### Work task
Read through the lines below and copy the ones holding the string "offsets".

___ Source material ___

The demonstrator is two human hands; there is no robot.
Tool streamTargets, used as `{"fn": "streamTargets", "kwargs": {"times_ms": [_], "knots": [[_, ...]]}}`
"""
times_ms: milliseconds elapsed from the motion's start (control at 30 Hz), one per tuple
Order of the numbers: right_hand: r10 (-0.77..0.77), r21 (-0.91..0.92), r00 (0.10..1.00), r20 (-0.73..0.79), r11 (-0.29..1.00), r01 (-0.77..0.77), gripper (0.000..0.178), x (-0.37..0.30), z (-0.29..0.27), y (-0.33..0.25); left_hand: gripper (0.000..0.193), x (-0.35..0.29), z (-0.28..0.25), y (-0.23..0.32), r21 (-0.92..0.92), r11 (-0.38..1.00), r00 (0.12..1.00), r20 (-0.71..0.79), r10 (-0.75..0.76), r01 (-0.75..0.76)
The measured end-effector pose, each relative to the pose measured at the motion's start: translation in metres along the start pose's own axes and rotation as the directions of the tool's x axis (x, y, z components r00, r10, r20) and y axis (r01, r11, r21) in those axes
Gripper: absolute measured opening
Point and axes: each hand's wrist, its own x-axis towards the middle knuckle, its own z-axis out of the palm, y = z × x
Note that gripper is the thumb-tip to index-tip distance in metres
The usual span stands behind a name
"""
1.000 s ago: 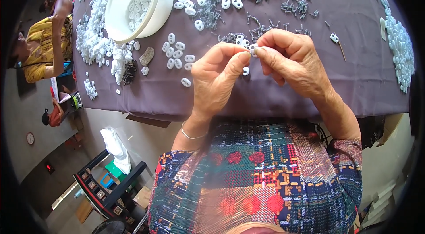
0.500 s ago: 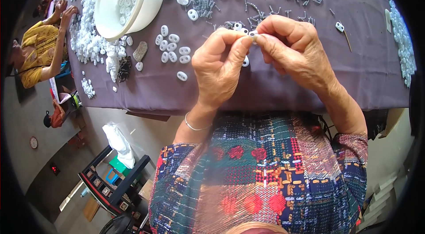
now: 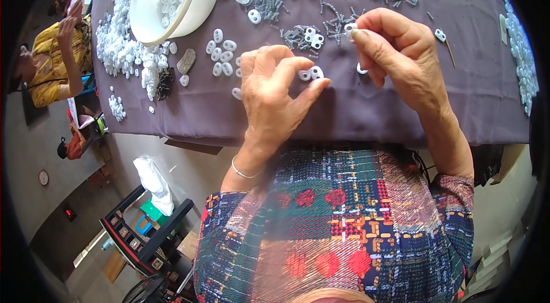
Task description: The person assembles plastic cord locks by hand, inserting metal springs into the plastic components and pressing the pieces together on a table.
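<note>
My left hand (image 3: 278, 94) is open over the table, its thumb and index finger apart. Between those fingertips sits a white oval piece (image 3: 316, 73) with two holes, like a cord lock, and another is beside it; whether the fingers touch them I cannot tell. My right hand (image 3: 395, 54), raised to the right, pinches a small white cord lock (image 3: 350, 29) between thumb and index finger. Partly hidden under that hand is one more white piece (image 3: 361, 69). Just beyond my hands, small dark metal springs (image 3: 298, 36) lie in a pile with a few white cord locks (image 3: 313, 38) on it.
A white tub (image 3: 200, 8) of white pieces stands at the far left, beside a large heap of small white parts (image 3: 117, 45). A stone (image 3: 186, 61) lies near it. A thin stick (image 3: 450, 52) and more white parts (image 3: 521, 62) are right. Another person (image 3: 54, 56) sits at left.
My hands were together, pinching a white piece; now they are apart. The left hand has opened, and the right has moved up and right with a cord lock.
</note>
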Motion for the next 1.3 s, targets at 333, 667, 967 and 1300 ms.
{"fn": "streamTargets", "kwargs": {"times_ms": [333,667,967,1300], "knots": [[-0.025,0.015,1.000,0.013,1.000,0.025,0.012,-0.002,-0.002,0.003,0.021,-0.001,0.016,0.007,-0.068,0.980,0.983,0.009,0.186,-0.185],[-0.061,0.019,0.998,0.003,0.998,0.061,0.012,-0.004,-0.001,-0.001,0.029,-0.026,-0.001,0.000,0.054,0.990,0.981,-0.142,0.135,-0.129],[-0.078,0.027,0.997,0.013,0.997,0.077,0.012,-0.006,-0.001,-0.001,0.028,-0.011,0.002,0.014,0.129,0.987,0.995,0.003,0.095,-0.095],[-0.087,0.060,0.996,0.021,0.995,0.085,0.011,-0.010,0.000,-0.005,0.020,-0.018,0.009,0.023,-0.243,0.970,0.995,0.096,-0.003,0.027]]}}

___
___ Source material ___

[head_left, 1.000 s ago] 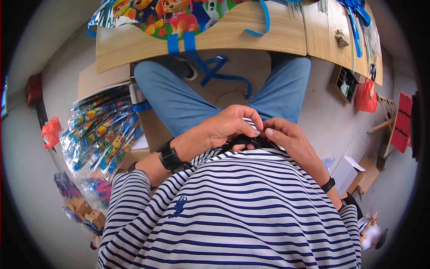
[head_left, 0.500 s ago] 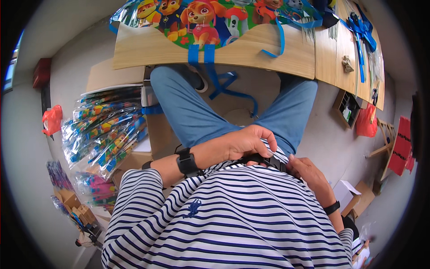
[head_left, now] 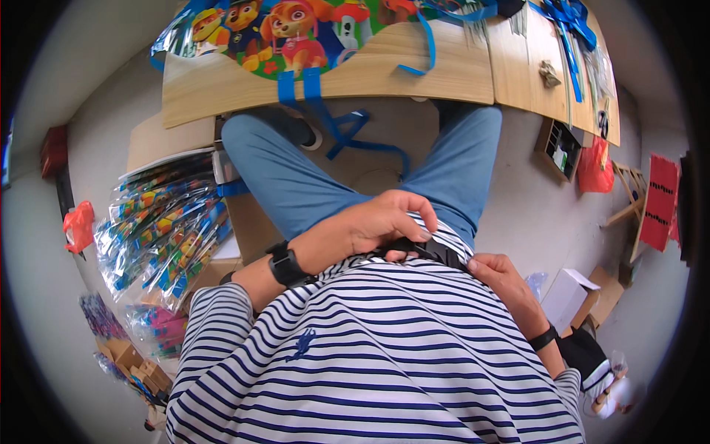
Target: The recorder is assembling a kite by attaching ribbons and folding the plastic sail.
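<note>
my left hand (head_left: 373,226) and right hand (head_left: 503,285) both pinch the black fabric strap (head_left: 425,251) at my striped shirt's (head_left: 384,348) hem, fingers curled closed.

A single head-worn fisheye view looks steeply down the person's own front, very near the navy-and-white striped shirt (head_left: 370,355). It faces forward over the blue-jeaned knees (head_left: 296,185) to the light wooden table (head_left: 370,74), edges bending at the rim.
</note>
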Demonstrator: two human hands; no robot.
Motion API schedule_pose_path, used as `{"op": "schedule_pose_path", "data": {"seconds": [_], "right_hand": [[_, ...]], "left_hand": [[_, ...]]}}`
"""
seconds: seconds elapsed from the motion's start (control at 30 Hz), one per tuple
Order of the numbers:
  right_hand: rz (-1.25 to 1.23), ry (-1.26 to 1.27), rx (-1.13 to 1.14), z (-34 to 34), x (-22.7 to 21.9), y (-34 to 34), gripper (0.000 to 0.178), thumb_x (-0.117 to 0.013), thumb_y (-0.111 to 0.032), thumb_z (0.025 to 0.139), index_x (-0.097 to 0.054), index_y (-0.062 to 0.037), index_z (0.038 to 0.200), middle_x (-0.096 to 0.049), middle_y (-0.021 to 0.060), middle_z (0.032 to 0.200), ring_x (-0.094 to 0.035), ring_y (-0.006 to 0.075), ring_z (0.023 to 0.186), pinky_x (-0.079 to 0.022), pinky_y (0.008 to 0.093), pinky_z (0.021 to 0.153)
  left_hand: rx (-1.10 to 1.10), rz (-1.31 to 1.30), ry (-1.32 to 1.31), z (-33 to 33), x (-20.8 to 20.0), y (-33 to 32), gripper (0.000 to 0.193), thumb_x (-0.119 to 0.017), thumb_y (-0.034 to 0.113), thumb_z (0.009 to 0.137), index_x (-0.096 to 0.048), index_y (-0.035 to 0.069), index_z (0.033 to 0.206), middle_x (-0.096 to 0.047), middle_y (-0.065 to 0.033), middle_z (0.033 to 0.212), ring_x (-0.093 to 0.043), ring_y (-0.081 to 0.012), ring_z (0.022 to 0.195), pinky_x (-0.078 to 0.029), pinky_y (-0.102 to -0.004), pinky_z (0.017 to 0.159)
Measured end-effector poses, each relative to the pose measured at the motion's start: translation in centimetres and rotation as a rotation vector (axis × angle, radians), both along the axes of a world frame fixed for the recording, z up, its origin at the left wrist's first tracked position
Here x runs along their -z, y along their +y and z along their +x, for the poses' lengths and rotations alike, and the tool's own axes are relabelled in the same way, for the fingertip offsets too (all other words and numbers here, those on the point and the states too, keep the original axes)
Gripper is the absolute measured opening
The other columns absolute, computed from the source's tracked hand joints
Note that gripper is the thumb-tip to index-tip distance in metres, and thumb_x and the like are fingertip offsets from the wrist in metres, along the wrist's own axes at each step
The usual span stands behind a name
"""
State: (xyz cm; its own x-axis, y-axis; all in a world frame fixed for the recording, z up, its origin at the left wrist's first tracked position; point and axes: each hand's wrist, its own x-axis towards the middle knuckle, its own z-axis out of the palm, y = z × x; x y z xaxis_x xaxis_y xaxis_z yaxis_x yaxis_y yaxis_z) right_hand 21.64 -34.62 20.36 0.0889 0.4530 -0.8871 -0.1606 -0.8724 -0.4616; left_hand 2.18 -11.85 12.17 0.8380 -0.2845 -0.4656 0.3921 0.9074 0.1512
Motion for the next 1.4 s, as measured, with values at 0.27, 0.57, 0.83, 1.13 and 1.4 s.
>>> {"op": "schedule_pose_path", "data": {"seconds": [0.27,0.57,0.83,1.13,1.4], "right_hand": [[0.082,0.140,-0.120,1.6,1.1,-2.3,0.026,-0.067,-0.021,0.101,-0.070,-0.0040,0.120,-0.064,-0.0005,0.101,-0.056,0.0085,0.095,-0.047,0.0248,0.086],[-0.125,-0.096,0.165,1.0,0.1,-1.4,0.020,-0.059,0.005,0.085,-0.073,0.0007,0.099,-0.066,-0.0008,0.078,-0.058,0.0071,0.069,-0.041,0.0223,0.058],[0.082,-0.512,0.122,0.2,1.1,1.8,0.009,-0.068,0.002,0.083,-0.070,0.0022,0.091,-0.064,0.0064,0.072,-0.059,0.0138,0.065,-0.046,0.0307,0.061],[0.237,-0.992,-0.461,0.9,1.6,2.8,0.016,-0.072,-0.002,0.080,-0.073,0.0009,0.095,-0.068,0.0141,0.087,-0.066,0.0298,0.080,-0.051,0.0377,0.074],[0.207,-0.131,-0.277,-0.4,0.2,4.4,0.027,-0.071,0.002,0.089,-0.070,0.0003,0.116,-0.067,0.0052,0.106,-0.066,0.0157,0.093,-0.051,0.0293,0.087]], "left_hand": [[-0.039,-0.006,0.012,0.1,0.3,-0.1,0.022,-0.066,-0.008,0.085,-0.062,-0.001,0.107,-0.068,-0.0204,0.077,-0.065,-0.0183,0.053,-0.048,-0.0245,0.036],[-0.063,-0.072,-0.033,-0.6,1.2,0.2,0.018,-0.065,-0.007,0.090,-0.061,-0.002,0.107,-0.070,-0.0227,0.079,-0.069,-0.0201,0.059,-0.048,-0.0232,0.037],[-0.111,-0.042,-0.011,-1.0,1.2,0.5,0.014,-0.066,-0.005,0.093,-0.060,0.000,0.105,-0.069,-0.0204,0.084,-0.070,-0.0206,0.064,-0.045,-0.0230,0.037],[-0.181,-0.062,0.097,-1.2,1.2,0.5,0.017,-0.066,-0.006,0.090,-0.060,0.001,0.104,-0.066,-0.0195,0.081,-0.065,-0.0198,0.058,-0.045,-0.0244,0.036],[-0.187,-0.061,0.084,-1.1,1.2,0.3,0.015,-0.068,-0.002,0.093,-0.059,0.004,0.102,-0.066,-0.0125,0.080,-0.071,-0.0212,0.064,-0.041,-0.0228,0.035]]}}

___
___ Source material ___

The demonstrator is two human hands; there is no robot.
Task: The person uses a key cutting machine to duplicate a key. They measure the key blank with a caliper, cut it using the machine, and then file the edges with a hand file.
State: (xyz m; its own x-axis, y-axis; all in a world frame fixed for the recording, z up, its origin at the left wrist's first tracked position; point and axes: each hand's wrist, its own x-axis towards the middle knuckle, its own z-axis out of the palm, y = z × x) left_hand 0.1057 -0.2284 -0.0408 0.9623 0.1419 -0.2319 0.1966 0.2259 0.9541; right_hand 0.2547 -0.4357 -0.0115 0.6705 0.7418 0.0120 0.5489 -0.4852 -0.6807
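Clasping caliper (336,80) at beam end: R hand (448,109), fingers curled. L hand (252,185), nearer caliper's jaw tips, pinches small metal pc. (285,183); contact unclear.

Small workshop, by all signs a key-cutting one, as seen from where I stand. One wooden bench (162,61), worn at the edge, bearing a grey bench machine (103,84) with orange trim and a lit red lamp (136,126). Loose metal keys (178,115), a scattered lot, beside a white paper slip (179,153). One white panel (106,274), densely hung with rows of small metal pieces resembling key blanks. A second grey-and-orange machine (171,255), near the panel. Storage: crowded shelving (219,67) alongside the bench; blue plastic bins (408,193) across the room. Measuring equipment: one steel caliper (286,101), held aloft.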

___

### Response area
Here x runs along their -z, y along their +y and z along their +x, for the poses' lengths and rotations alike, and the tool's own axes are relabelled in the same way, for the fingertip offsets too (all other words and numbers here, those on the point and the states too, keep the original axes)
Note that gripper is the thumb-tip to index-tip distance in metres, and thumb_x and the like are fingertip offsets from the wrist in metres, along the wrist's own axes at each step

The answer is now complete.